Intraoperative Hypovolemia and Fluid Therapy

October 4, 2012 updated by: University Hospital, Clermont-Ferrand

Restrictive Versus Liberal Intraoperative Goal-directed Fluid Management During Major Abdominal Surgery:a Prospective Randomized Study

Postoperative organ dysfunction severely affects the prognosis of surgical patients. Despite several trials evaluating restrictive or liberal fluid strategies, the ideal fluid replacement strategy remains controversial. Owing to the risk of altered tissue perfusion, a key trigger of organ dysfunction, the purpose of this study was to compare the influence of restrictive and liberal fluid regimens, using a goal-directed approach, on hypovolemia and postoperative organ dysfunction.

Study Overview

Status

Terminated

Detailed Description

Despite several trials evaluating restrictive or liberal fluid strategies, the ideal fluid replacement strategy remains unanswered. Although recent studies suggest that intraoperative fluid restriction may reduce postoperative morbidity and promote faster recovery, extrapolation to individual patients remains difficult. Indeed, whether fluid overload may expose tissue to oedema, impairing oxygenation and wound healing, fluid restriction may, conversely, expose to hypovolemia, which occurs frequently during abdominal surgery, leading to tissue hypoperfusion and organ dysfunction. To date, the restrictive and liberal fluid substitution strategies have not been compared using a goal-directed approach. In addition, recent data suggest that targeting early indicators of hypoperfusion, such as central venous oxygen saturation (ScvO2), which reflects the oxygen delivery/consumption relationship, may be important in the management of patients undergoing major surgery. No data are available on the effects of intraoperative fluid volume replacement strategy on ScvO2 modifications.
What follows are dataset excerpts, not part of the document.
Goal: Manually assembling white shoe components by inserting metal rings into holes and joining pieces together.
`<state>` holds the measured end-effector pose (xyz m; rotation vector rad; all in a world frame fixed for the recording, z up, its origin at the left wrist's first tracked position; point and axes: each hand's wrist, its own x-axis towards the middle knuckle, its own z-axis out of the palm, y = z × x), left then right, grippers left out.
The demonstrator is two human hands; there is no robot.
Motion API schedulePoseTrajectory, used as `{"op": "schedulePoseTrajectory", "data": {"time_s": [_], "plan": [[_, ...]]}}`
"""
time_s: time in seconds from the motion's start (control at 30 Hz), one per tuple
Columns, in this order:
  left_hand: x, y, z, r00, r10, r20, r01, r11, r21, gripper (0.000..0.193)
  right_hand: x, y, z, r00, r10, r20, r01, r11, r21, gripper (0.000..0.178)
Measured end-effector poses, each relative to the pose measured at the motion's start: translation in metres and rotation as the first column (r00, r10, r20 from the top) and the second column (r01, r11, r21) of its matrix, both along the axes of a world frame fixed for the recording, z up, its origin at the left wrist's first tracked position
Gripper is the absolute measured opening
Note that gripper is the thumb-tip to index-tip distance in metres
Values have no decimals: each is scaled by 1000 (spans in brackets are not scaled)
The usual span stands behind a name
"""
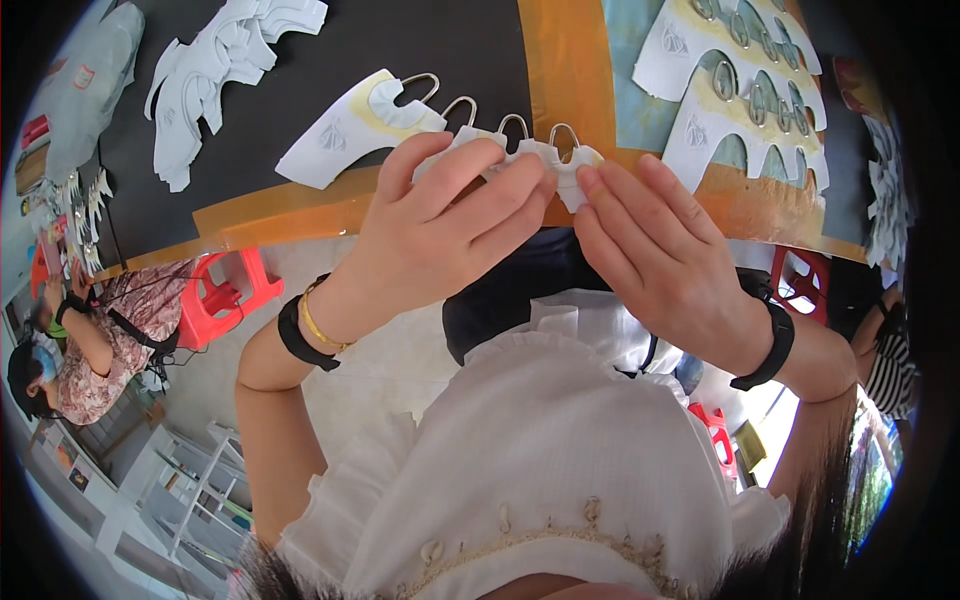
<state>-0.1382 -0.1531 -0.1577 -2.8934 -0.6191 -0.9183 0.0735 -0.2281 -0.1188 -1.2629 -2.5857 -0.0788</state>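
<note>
A white cut-out piece with a scalloped edge and a line drawing on its broad end lies along the near edge of the table. Several metal wire loops stand up from its far side, with small white tabs folded around their bases. My left hand is closed on the middle of the piece, its fingers bent over the tabs. At the right end, my right hand pinches a tab below the last loop; its thumb is hidden.
At the right, similar white pieces with metal rings lie on a pale blue sheet. Loose white cut-outs are heaped at the far left of the dark table. Beyond the near edge are red stools and a seated person.
</note>
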Motion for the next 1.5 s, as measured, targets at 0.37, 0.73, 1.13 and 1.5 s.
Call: {"op": "schedulePoseTrajectory", "data": {"time_s": [0.37, 0.73, 1.13, 1.5], "plan": [[0, -2, 9, 998, 12, -67, -15, 999, -49, 11, -2, 3, 1, 999, 29, -37, -32, 998, -59, 15], [-4, 3, 3, 998, -24, -53, 20, 997, -75, 35, 6, 2, -1, 998, 36, -61, -46, 982, -185, 43], [-5, 0, 2, 999, -27, -46, 24, 998, -57, 36, 10, 16, 9, 942, -6, -336, -104, 945, -310, 24], [-5, -12, 29, 973, 176, 150, -93, 891, -444, 26, -20, 17, -8, 899, -45, -436, 20, 998, -62, 27]]}}
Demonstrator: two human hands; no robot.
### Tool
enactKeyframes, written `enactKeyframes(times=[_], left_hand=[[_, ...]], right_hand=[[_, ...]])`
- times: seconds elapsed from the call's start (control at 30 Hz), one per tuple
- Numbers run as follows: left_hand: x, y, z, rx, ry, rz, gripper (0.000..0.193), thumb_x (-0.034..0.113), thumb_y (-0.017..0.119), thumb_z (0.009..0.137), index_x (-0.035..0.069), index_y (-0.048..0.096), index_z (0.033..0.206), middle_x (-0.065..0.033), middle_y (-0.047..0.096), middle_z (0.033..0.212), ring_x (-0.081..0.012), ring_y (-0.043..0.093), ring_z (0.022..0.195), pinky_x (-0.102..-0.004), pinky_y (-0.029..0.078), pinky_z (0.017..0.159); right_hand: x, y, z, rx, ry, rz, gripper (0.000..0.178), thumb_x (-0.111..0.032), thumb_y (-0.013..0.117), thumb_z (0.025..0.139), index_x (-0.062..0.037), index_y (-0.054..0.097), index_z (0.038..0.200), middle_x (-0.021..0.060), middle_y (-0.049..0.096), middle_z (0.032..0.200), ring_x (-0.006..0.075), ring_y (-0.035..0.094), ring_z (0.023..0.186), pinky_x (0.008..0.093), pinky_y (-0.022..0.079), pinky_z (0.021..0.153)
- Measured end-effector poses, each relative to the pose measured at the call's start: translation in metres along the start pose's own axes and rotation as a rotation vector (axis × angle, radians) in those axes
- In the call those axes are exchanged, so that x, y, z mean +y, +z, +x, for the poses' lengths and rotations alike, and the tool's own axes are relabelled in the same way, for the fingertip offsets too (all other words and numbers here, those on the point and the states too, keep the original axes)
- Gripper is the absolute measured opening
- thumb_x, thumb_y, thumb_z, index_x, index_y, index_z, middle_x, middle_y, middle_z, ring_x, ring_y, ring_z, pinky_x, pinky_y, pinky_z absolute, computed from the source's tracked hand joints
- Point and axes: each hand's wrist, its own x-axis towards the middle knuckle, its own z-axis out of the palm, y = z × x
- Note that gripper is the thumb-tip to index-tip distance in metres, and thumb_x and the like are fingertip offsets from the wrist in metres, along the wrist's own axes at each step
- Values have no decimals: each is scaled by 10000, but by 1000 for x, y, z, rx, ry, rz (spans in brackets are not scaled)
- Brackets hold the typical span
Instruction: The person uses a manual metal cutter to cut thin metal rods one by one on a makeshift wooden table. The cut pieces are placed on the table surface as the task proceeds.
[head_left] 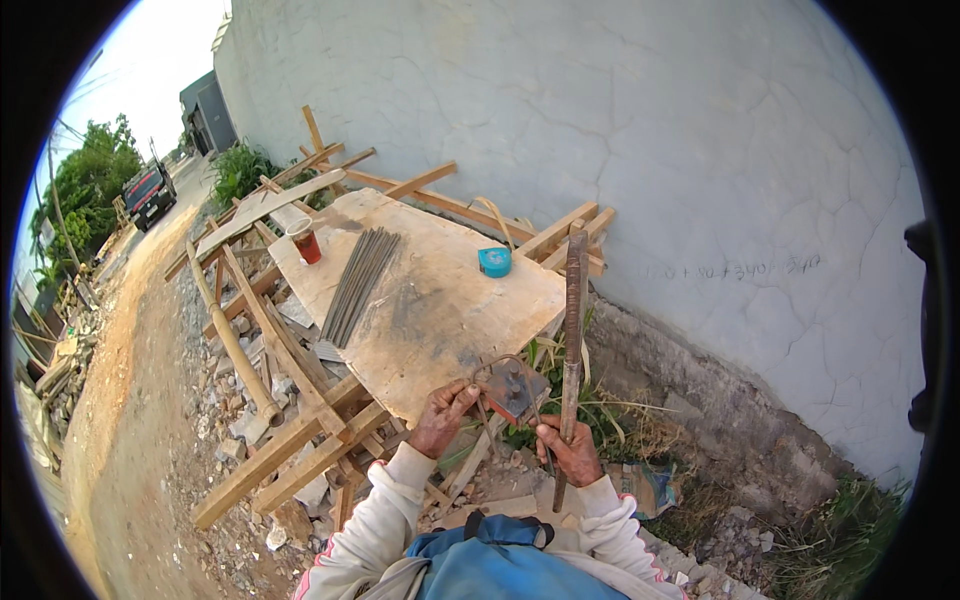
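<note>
Two hands were in the picture, both of the same person. The left hand (443, 415) was closed on a thin wire loop (497, 368) at the near edge of the desk (440, 300). The right hand (572, 452) gripped one long rusty bar (572, 330) by its lower part. The long axis of this bar ran almost upright in the picture, from the right hand up and away toward the far wall (650, 130). Between the two hands there was one rusty square plate (515, 390) with bolts, fixed at the near right corner of the desk; the loop curved over it.

On the desk lay one bundle of thin rods (360, 282), too many to count, with their long axis from near left to far right. There was also one red cup (305, 243) at the far left and one blue tape measure (494, 261) at the far right. The middle of the desk was free. On the right the wall stood just beside the desk, so there was little room there. On the left many wooden beams (290, 440) lay crossed, and beyond them a dirt road (130, 420).
</note>
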Motion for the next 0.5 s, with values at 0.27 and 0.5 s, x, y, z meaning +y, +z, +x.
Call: enactKeyframes(times=[0.27,0.5], left_hand=[[-35,23,-16,23,-7,-19,357,283,615,1076,4,657,1296,-34,664,962,-136,609,918,-319,514,865],[4,18,-9,-11,-4,380,345,215,573,1090,0,644,1351,-25,649,881,-129,587,822,-320,516,780]], right_hand=[[13,-6,7,4,-32,-34,355,-294,693,1034,24,686,1192,50,686,782,100,621,636,236,438,515],[10,1,5,-45,48,-14,343,-285,671,1048,-6,692,1245,31,725,888,48,568,651,205,411,529]])
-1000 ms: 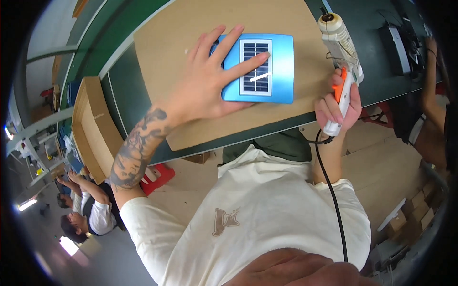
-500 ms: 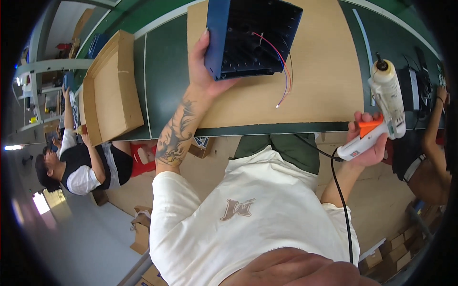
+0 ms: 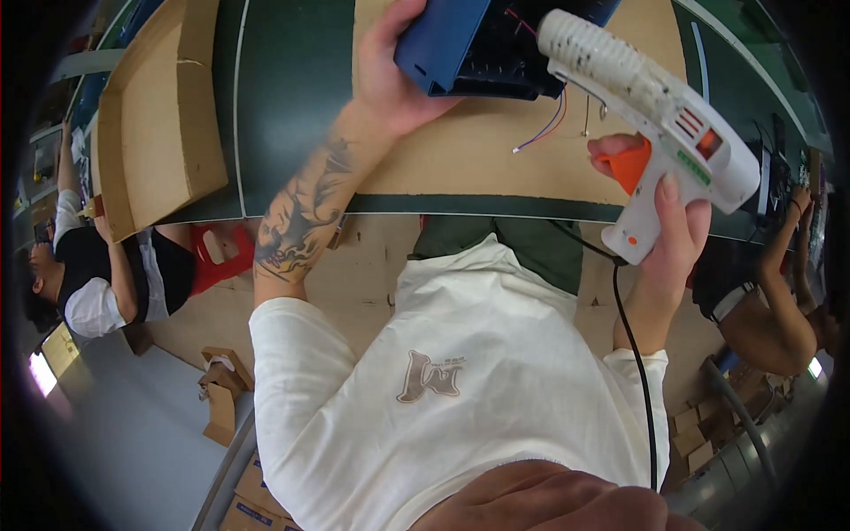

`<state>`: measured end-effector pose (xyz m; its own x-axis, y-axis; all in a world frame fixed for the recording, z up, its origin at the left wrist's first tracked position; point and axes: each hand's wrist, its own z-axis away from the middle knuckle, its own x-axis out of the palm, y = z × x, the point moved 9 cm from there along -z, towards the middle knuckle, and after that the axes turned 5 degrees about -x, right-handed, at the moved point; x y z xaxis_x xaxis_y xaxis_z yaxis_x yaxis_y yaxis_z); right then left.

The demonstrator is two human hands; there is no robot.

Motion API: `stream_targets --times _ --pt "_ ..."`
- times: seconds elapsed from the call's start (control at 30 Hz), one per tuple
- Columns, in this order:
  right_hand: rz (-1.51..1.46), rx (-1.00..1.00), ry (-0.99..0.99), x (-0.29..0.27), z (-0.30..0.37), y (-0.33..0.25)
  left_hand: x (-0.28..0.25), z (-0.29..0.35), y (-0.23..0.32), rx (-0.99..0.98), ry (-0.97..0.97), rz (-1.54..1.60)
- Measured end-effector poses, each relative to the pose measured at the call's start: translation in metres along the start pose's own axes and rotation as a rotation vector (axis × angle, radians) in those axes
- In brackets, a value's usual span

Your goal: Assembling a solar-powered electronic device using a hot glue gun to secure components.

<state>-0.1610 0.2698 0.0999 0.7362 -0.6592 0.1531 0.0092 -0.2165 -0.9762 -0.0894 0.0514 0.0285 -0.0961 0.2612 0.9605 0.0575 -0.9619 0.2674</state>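
My left hand (image 3: 394, 84) grips a dark blue plastic housing (image 3: 452, 44) by its left side, tilted so its hollow inside faces me. Thin red and blue wires (image 3: 553, 131) dangle from the housing, with a small white connector at their end. A white hot glue gun (image 3: 673, 133) is in my right hand (image 3: 668, 208), fingers wrapped round the handle and by the orange trigger (image 3: 627, 166). The gun's nozzle end reaches to the right side of the housing and overlaps it in view; I cannot tell whether they touch. A black cord (image 3: 630, 336) runs down from the handle.
A brown cardboard sheet (image 3: 443, 168) covers the middle of the green table (image 3: 292, 106). An open cardboard box (image 3: 159, 115) stands at the table's left. A pale blue strip (image 3: 701, 62) lies at the right. Co-workers sit on the left (image 3: 124, 274) and right (image 3: 770, 292).
The glue gun has swung from upright at the right to pointing left, up to the housing. My left hand has shifted the housing slightly right and up, partly out of view.
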Motion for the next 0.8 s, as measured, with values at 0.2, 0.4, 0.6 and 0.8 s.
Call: stream_targets --times 0.2,0.4,0.6,0.8 --pt "0.074 0.011 0.011 0.01 -0.011 0.005 -0.026 -0.003 -0.001 0.038 0.015 -0.038" --pt "0.139 0.016 0.018 0.005 -0.011 0.009 -0.008 -0.005 0.0 0.062 -0.04 -0.026" --pt "0.182 0.017 0.068 0.006 -0.012 0.007 0.008 -0.003 0.004 0.088 -0.112 0.016" --pt "0.154 0.022 0.002 0.001 -0.016 0.014 0.006 -0.005 0.001 0.069 -0.065 0.005"
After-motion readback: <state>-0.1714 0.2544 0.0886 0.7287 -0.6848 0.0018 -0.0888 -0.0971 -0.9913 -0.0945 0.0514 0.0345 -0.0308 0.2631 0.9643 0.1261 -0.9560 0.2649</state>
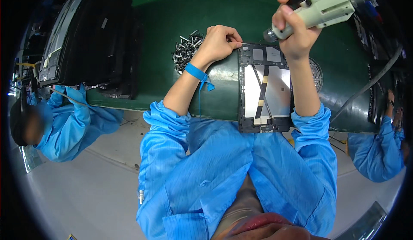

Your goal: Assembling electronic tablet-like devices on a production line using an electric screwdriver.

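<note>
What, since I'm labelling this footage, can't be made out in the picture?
Head view:
Round grille: left side hidden by the right forearm.
Anything pinched by the left hand: too small, hidden by its own fingers.
Small metal parts: too tangled and tiny to count.
Pale green power tool: grip covered by the right hand.

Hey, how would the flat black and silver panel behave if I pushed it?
The panel is probably stiff: it shows no visible sag. Being broad and thin, it would likely slide rather than roll. The dark strips crossing its middle look thin, so possibly fragile.
</note>
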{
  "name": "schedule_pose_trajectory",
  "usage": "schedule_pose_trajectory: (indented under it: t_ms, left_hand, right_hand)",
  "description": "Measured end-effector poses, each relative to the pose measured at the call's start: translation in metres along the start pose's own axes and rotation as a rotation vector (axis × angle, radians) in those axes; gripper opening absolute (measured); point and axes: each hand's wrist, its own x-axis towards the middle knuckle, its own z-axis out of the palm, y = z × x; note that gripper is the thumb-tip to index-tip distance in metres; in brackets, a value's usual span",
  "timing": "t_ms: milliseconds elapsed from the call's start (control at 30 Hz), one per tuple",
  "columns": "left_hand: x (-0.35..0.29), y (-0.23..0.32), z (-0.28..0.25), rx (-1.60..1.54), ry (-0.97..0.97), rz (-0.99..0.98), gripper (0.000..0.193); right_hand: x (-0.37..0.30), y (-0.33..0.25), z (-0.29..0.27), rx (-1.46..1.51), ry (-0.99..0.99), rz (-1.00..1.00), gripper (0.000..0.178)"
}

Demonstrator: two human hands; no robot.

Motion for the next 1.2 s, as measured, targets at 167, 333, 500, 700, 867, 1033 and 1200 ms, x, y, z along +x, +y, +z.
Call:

The purpose of this study is first to evaluate the influence of restrictive and liberal fluid replacement strategies on both hypovolemia and postoperative organ dysfunction using an oesophageal doppler goal-directed approach (with goal = peak aortic velocity variation and stroke volume optimization) during major abdominal surgery. The second objective is to investigate the effects of fluid loading on ScvO2 modifications.

Study Type

Interventional

Enrollment (Actual)

70

Phase

  • Phase 4

Participation Criteria

Researchers look for people who fit a certain description, called eligibility criteria. Some examples of these criteria are a person's general health condition or prior treatments.

Eligibility Criteria

Ages Eligible for Study

18 years and older (Adult, Older Adult)

Accepts Healthy Volunteers

No

Genders Eligible for Study

All

Description

Inclusion Criteria:

  • Major intraabdominal surgery

Exclusion Criteria:

  • Age < 18 years
  • Pregnancy
  • Body mass index > 35 kg/m2
  • Emergency surgery
  • Coagulopathy
  • Sepsis or Systemic inflammatory response syndrome (SIRS)
  • Hepatic failure (prothrombin ratio < 50%, factor V < 50%)
  • Contraindication for epidural analgesia

Study Plan

This section provides details of the study plan, including how the study is designed and what the study is measuring.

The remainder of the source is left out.